ROBERTSON, THOMAS CAMPBELL (1789–1863), Indian civil servant, born at Kenilworth on 9 Nov. 1789, was youngest son of Captain George Robertson, R.N., who was offered the honour of knighthood by George III for his intrepid conduct at the battle of the Dogger Bank in 1781, and of Anne, daughter of Francis Lewis of New York, formerly of Llandaff, North Wales. On the death of his father in 1791, the family removed to Edinburgh, where Thomas was educated at the high school. In 1805 he obtained a writership in the Bengal civil service, and, although he had no influence, his promotion was fairly rapid. In 1810 he became registrar of the zillah of Bakarganj, in 1814 he officiated as judge and magistrate of Shahabad, and in 1820 he was appointed judge and magistrate of Cawnpore. In 1823 he was sent to Chittagong, and there he became involved in the opening hostilities of the first Burmese war. In 1825 he accompanied Sir Archibald Campbell's force to Ava as civil commissioner, and had a principal share in framing the treaty which terminated the war. In 1827 he sailed to England, on a furlough. Returning to India in 1830, he was appointed a commissioner of the revenue. In 1835 he became a judge of the Sadr Diwáni, and in 1838 was constituted a member of the supreme council. He obtained the post of lieutenant-governor of the North-West Provinces in 1840, and at the same time was nominated to fill provisionally the post of governor-general in case of any sudden vacancy. As lieutenant-governor he distinguished himself by his efforts to conciliate native sentiment in opposition to the policy of the younger school of Indian civilians. He especially sought to prevent the wholesale dispossession of the talukdars, who had risen in many cases from the position of hereditary revenue contractors to that of proprietors of the soil. The severe treatment of this class has since been regarded as one of the causes that brought about the acute discontent which culminated in the mutiny, and it is universally admitted that a more conciliatory policy would have been wiser.
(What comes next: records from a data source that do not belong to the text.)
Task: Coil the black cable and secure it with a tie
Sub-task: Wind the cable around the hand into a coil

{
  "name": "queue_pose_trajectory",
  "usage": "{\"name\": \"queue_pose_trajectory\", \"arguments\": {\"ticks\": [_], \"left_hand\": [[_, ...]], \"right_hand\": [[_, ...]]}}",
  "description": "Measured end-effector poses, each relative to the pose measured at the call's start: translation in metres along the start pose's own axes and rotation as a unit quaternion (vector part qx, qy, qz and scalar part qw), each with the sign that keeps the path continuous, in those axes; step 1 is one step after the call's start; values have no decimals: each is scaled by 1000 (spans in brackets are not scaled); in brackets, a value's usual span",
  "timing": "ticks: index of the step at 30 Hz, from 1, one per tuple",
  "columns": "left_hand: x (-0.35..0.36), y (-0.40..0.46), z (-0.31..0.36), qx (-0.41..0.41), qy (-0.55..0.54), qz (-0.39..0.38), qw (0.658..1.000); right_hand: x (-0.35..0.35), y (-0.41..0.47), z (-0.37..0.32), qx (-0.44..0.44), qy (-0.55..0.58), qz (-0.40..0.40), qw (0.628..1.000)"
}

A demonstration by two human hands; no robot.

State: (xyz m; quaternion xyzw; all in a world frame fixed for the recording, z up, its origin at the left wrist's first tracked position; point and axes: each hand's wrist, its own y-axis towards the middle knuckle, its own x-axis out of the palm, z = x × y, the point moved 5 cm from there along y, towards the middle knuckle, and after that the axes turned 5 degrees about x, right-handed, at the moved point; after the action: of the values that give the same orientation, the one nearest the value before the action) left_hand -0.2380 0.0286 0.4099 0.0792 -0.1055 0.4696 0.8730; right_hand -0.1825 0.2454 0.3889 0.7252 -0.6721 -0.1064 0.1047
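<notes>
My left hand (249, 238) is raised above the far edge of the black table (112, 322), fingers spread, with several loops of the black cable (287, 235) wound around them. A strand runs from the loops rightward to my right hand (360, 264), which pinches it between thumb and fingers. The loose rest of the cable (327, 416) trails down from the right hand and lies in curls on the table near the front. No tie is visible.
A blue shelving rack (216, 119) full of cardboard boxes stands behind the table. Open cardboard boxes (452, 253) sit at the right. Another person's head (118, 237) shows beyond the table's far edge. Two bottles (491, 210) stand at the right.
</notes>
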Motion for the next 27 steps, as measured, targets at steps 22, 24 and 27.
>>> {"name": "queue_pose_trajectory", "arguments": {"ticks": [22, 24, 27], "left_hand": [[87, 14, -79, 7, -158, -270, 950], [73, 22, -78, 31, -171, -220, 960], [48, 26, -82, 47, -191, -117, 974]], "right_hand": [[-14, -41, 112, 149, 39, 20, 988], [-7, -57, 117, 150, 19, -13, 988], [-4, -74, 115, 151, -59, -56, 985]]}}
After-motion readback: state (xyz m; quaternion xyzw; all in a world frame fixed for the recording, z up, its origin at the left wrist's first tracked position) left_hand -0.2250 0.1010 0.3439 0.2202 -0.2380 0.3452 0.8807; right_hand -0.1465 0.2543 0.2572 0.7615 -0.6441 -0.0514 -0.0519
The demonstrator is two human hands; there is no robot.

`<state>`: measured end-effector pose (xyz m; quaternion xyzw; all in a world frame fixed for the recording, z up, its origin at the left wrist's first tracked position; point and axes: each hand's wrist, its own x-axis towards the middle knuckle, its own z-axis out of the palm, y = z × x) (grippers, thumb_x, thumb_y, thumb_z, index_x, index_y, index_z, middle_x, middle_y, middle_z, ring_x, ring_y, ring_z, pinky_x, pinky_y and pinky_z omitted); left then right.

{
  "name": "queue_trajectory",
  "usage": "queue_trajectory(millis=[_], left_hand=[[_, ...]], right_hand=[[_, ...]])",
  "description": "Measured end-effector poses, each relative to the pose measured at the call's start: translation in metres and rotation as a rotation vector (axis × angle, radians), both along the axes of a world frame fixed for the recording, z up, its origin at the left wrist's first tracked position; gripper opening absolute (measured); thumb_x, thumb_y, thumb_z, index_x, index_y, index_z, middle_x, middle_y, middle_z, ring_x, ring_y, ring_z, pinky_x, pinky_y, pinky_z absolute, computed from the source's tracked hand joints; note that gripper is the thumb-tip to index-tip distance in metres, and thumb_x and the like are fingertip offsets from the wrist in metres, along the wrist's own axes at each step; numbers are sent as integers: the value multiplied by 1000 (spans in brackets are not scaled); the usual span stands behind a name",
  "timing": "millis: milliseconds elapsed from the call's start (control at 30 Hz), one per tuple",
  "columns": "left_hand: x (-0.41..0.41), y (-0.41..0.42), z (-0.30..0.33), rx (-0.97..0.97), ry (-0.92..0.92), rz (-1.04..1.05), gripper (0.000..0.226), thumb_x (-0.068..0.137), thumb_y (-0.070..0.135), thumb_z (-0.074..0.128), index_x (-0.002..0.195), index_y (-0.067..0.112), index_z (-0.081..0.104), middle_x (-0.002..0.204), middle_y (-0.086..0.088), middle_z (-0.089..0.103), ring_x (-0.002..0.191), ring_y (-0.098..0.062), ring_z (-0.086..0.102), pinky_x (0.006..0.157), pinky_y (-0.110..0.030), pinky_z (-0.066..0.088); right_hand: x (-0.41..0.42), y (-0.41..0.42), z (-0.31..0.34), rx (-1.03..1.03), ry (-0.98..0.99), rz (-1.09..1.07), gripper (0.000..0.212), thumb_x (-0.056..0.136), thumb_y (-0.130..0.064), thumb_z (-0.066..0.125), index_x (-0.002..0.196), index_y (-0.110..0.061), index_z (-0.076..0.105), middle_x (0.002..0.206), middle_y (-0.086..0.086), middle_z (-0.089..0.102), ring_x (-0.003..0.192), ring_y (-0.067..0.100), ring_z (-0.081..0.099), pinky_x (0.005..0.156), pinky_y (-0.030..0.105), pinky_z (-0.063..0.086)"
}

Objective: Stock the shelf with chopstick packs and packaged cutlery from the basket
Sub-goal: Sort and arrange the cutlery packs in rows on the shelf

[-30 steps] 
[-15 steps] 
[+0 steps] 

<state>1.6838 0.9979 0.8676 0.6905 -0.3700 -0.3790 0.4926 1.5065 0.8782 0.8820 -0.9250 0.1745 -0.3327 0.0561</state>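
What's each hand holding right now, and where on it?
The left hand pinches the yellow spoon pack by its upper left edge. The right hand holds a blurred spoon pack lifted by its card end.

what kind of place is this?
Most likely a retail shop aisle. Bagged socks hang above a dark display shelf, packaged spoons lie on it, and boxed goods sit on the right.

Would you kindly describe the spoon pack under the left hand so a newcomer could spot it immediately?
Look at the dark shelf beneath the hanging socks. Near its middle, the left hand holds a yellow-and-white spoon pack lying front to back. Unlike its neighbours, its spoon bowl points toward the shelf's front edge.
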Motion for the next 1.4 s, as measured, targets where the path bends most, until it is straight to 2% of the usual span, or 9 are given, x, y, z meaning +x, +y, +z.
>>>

The state of Robertson's health obliged him to retire from the service in 1843. On his return to England he devoted himself chiefly to literary pursuits. He died in Eaton Square, London, on 6 July 1863. While at home, in 1830, he married Amelia Jane, daughter of the Hon. John Elliot; she died in 1837, leaving three children. In 1852 he married Emma Jane, daughter of J. Anderson, esq., who survived him.

He was author of:

  1. ‘Remarks on several Recent Publications Concerning the Civil Government and Foreign Policy of British India,’ London, 1829, 8vo.
  2. ‘Political Incidents of the First Burmese War,’ London, 1853, 12mo.
  3. ‘Political Prospects of British India,’ London, 1858, 8vo.

[Private information; Kaye and Malleson's History of the Indian Mutiny, i. 118; Kaye's Lives of Indian Officers, 3rd edit. ii. 130; Dodwell and Miles's Bengal Civil Servants, p. 428.]

E. I. C.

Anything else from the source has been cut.